Enterotoxigenic Escherichia coli heat labile enterotoxin induces cell death and disrupts effector functions of porcine monocytes

Enterotoxigenic Escherichia coli (ETEC) is a common cause of diarrhea in human and animals, including pigs. Enterotoxins are important virulence factors for ETEC. Although a lot is known on the mechanism of enterotoxin-induced diarrhea, less is known about their effects on innate immune cells like monocytes. Monocytes can differentiate into macrophages and dendritic cells and play a pivotal role as a bridge between the innate and adaptive immune system. Understanding the interaction between ETEC enterotoxins and monocytes can help in the development of more effective preventive and therapeutic strategies to combat this disease. In this study, we aimed to investigate the effects of the heat labile enterotoxin (LT) and the heat stable enterotoxin a (STa) produced by ETEC on porcine monocytes. Our results show that STa did not affect the cell viability and effector functions of monocytes. LT, on the other hand, decreased the cell viability of monocytes. While LT did not alter the production of reactive oxygen species (ROS) production by monocytes, it significantly reduced ROS production induced by phorbol 12-myristate 13-acetate (PMA).
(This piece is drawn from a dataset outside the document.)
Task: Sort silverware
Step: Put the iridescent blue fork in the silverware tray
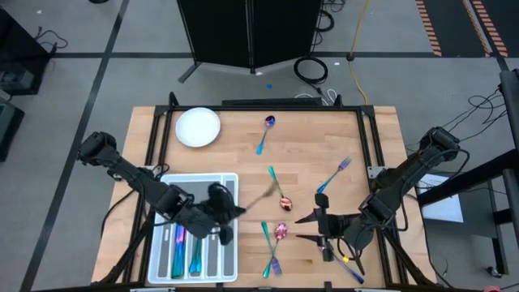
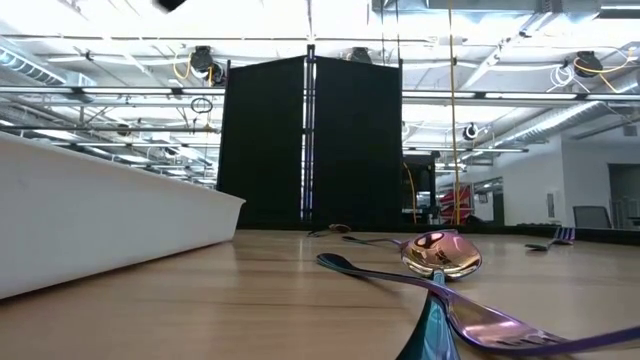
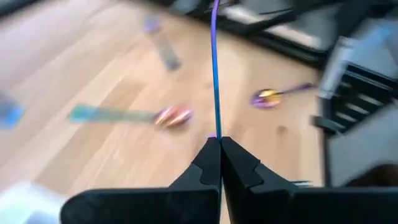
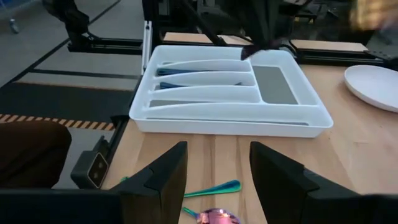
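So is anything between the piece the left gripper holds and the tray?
Nothing visible. The left gripper is shut on a slim utensil right at the tray edge. The right gripper waits open over the table.

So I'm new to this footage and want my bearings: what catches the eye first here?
The left gripper, over the white compartment tray, is shut on a slim utensil that sticks out over the table. Iridescent silverware lies scattered on the wood, including a spoon near the far edge and a fork toward the right. The right gripper waits open near the front, and a white plate sits at the far left corner.
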Motion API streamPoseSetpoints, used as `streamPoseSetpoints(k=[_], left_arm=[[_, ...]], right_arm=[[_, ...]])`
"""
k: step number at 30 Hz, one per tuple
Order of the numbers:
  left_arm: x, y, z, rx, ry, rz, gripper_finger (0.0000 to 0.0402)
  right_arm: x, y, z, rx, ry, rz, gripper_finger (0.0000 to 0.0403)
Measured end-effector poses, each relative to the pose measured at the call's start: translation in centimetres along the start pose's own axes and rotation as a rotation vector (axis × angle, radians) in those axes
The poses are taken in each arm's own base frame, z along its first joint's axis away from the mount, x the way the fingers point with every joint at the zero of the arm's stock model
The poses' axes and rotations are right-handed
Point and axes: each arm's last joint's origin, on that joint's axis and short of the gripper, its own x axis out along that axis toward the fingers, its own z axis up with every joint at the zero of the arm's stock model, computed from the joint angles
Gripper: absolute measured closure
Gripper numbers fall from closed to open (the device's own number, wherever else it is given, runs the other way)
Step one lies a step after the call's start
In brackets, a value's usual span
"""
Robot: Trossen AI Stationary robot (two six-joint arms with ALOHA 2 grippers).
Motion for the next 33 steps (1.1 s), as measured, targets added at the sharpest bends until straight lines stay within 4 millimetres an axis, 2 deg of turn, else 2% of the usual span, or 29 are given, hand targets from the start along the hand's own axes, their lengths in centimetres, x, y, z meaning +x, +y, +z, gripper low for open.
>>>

In addition, LT decreased the phagocytosis of E. coli by monocytes and enhanced the survival of intracellular ETEC. Furthermore, LT triggered the production of cytokines IL-1β, IL-6 and TNF-α as well as chemokines CCL-3 and CXCL-8. Together, our results show that in contrast to STa, LT can cause cell death in monocytes and disrupt their immune effector functions, potentially acting as an immune evasion strategy to establish infection.